Dernier film muet de Buster Keaton, c’est un film partiellement sonore (applaudissements, rires…). C’est aussi le troisième long métrage qui se passe sur un bateau.
Elmer (Gantry, bien entendu, le roman de Sinclair Lewis étant paru en 1927) réalise le rêve de sa vie : il épouse la comédienne Trilby Drew (Dorothy Sebastian), dont il suit la carrière et ne rate aucune de ses représentations.
Sauf que.
Sauf qu’elle ne l’aime pas. Sauf qu’elle aime un autre comédien qui a une aventure avec une autre femme, une blonde. Sauf que ce comédien doit se fiancer avec elle (la blonde). Alors, par dépit, elle épouse Elmer (d’où le titre original), qui n’en revient pas.
Mais Elmer déchante vite. Les seuls moments d’intimité qu’il a avec elle arrivent quand elle est inconsciente.
Alors elle s’en va, en attendant qu’il la quitte réellement et puisse divorcer.
Mais si la rupture est inévitable, les retrouvailles le sont tout autant. Et Elmer la retrouvera… Sur un bateau.
Mais ce n’est pas The Navigator. Ici, l’amour n’est pas (encore) réciproque.
On retrouve ici le même ton doux-amer qui prévalait pour The Cameraman. Là encore, le personnage de Buster Keaton est malmené par la vie : il aime une femme qui ne l’aime pas ; il est un (très) piètre acteur ; il se retrouve involontairement embarqué dans une histoire de trafiquants. Et si la fin est heureuse, c’est – encore une fois – au tout dernier moment. Il est peu probable qu’un « repasseur de pantalons » devienne l’époux d’une star du théâtre.
Mais c’est du cinéma, c’est Keaton, alors tout est possible.
Pourtant, Keaton aurait aimé faire de ce film son premier parlant. La MGM a pour sa part préféré une version partiellement sonorisée, timorée à l’idée de perdre un de ses acteurs phares si le test du parlant était défavorable. Cette bande sonore n’apportant pas grand-chose : la demi-mesure n’étant jamais une bonne solution. Et puis les rires du restaurant ont une certaine tendance à me lasser.

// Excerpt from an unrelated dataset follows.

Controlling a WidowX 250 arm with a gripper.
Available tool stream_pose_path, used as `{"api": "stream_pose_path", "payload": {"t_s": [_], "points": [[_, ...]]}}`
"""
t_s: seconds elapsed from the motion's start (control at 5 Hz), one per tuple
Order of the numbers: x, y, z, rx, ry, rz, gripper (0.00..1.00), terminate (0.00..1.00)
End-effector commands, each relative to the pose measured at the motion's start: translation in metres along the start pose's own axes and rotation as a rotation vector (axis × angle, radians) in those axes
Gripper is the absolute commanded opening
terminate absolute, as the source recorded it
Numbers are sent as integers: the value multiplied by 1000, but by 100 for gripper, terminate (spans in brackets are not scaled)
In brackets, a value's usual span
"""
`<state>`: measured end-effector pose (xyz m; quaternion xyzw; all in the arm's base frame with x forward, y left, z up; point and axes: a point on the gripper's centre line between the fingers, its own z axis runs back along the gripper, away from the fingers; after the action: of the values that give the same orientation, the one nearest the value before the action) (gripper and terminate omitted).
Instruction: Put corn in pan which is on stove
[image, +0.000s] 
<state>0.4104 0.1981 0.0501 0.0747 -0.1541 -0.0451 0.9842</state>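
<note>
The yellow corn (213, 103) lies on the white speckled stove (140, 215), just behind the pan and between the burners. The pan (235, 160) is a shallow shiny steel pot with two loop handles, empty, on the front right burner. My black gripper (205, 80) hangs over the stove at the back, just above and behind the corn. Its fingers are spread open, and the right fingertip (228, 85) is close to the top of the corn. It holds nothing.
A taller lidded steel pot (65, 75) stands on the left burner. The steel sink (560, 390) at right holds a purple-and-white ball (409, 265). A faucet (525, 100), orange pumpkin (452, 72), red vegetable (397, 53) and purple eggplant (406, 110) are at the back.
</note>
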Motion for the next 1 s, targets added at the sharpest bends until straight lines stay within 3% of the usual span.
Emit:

Mais nous retrouvons Buster Keaton plus bondissant que dans The Cameraman : il se déchaîne sur le bateau, rappelant ses précédents films marins.
Parlons du titre français.
Pour une fois, il n’est pas si mal choisi que ça… Pas de « Malec », ni de « Frigo », c’est déjà ça. Mais surtout, le terme de figurant fait appel à deux réalités :
- la figuration qu’effectue Elmer dans la pièce de Trilby Drew. Après une séance de maquillage d’anthologie, nous assistons à une figuration un peu trop présente – malheureusement accompagnée des rires du public – où, là encore, les tentatives d’Elmer sont vouées à l’échec. Il remplace l’acteur pour pouvoir embrasser la star, mais au moment d’y parvenir, tout s’écroule…
- le statut d’Elmer dans ce mariage « par dépit » où il n’a que le rôle de mari, mais pas la fonction.
On pourrait même trouver une troisième réalité, prémonitoire celle-là : Keaton va peu à peu perdre son statut de star, jusqu’à ne plus faire que quelques apparitions – notables, tout de même.
Mais ça reste du Keaton, alors on savoure – une dernière fois – cette aventure muette en regrettant un peu, tout de même, l’avènement du parlant.